TO DO:
Copy, please, the line with "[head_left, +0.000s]" and each line that follows it through the end of the data below, exactly as given and without pictures.

DATA EXCERPT:
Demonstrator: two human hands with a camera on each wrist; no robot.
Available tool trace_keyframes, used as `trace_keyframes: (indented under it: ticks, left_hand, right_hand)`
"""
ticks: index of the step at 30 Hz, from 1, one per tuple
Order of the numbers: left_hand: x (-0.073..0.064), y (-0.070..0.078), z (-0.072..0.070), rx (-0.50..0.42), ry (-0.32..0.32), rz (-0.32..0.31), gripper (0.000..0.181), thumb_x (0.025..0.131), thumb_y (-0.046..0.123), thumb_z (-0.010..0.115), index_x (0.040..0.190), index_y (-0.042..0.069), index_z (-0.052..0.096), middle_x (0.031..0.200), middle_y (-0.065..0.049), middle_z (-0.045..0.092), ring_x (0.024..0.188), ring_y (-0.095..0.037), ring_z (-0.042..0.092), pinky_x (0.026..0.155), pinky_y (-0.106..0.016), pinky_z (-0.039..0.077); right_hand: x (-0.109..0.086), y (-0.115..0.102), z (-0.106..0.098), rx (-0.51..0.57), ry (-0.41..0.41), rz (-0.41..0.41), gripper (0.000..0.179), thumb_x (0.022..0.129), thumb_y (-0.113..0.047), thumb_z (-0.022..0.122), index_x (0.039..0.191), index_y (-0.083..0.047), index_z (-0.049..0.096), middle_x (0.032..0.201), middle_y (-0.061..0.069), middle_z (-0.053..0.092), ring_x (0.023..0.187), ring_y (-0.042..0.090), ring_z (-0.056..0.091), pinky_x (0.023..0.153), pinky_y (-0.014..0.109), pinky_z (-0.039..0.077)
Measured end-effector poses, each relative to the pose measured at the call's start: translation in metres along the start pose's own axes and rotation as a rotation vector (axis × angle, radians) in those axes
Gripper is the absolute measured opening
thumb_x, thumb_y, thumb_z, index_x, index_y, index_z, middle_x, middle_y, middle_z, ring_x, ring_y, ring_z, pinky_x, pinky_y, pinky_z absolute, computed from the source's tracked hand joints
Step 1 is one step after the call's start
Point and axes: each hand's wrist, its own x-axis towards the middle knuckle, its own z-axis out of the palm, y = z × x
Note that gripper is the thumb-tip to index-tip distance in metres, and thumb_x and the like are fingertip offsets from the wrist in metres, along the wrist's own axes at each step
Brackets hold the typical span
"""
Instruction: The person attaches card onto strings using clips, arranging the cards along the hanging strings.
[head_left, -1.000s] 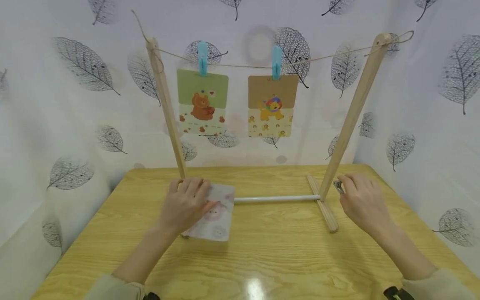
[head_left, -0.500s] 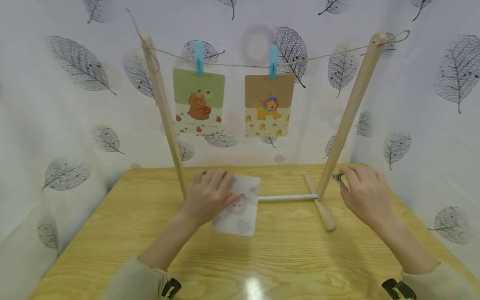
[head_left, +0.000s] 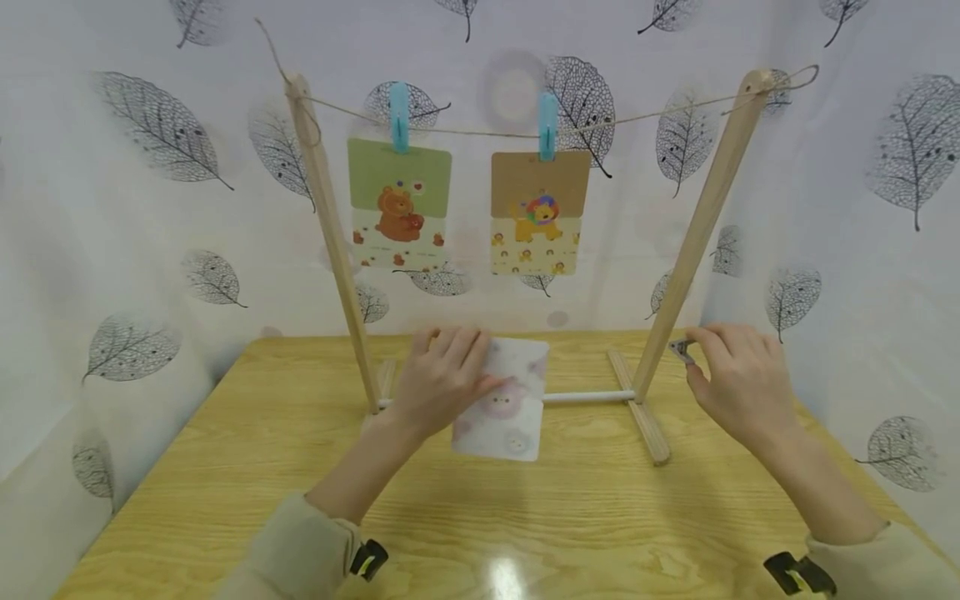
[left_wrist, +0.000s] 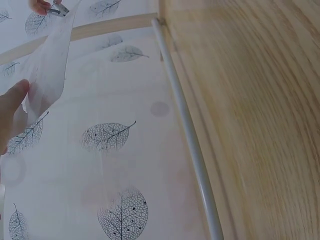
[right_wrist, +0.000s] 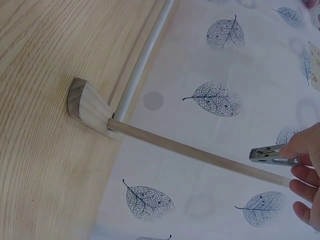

RESPONSE BELOW:
[head_left, +0.000s] 
[left_wrist, +0.000s] 
[right_wrist, +0.000s] 

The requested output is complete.